Below are records; reproduce exactly the lines from the one that has "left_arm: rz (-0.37" through the one that has "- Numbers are", ends included, and nothing more.
** Opening GIVEN DATA block **
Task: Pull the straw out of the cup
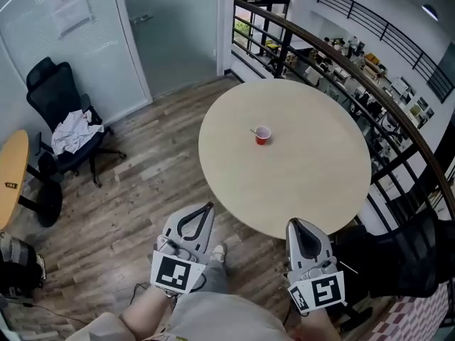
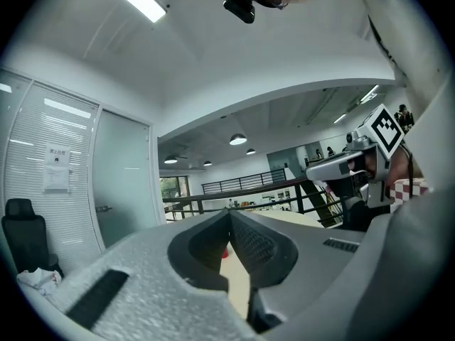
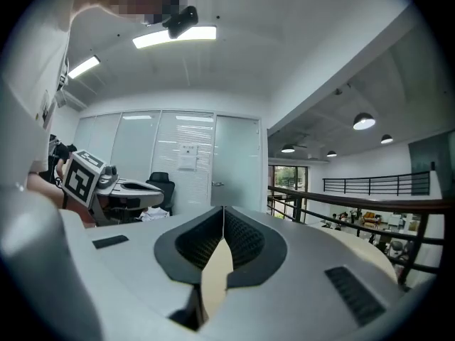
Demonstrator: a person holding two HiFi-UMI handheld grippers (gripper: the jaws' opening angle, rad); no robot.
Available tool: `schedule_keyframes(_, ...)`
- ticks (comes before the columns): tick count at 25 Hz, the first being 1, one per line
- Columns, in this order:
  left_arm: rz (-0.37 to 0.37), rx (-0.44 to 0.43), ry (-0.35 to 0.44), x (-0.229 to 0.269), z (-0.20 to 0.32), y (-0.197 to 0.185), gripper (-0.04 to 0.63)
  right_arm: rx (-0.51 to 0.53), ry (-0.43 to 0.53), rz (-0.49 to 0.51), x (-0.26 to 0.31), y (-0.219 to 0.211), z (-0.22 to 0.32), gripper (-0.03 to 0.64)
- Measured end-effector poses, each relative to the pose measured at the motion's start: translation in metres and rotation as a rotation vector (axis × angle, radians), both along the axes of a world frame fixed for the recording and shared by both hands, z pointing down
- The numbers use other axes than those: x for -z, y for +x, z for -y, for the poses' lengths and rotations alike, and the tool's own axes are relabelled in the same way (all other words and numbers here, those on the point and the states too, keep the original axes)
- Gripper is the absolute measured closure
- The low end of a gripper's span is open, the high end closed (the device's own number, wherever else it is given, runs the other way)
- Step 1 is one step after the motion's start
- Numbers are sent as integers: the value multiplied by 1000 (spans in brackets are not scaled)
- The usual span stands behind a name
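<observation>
Our left hand-held gripper and right hand-held gripper hover by the near edge of the table, jaws together, empty. The cup, straw inside, stands mid-table, well apart.

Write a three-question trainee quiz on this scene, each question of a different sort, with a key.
1. Multiple choice: where does the red cup stand on the round table?
A) near its middle
B) at its near edge
C) at its far edge

2. True or false: the left gripper and the right gripper are both shut and empty, short of the cup.

3. Fill in: in the head view the straw leans out over the cup's ____ rim.

Key: 1 A; 2 true; 3 left.
</observation>
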State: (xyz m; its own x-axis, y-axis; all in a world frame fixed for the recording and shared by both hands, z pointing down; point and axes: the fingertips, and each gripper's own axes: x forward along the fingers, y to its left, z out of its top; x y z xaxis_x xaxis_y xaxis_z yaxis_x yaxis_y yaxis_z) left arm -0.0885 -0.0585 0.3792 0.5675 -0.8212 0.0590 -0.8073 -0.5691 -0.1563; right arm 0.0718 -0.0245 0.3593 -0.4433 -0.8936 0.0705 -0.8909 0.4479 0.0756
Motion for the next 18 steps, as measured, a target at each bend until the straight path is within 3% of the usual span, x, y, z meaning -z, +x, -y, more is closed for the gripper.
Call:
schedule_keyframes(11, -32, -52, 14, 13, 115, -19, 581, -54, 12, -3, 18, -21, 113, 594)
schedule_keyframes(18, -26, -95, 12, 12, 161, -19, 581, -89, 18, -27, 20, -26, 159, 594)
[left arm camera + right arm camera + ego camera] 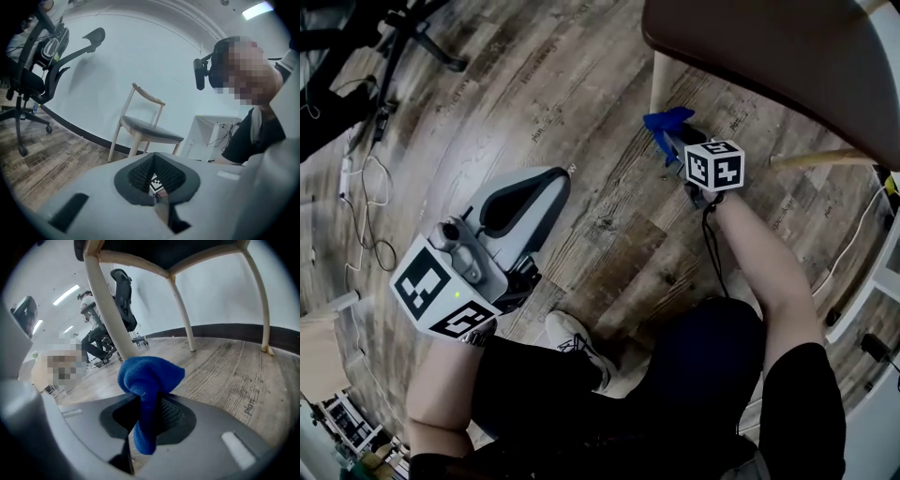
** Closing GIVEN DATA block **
*WRITTEN REPLY*:
  left_arm: rz (-0.37 to 0.37), rx (-0.44 to 0.43), ry (-0.35 to 0.44), x (-0.229 to 0.269), z (-0.20 to 0.32), y (-0.197 to 0.185), gripper (-0.04 to 0.63)
  right_arm: rx (-0.51 to 0.53), ry (-0.43 to 0.53), rz (-0.49 to 0.51), x (-0.26 to 0.31), y (-0.219 to 0.211), z (-0.22 to 0.32), gripper (-0.03 to 0.64)
- Measured end-effector poses, each relative to the pose measured at the motion's start: translation in metres and rotation as a rotation vector (axis × angle, radians), both along the axes of a world frame fixed for the recording and shared by both hands, z pointing down
- The numbers use other axes than those: x for -z, y for +x, z for -y, for the poses' lengths and rotations alike, and the tool's own axes are relabelled in the same way (all other words and numbers here, those on the point and the states too, keep the original axes)
- Gripper is the absolute measured closure
- The low end of a gripper's span is open, the high end closed (the device's own number, wherever else it is given, runs the other way)
- Step 1 is one step after the motion's start
- Numbers are sent as integers: the value multiplied by 1000 (spans in brackets are not scaled)

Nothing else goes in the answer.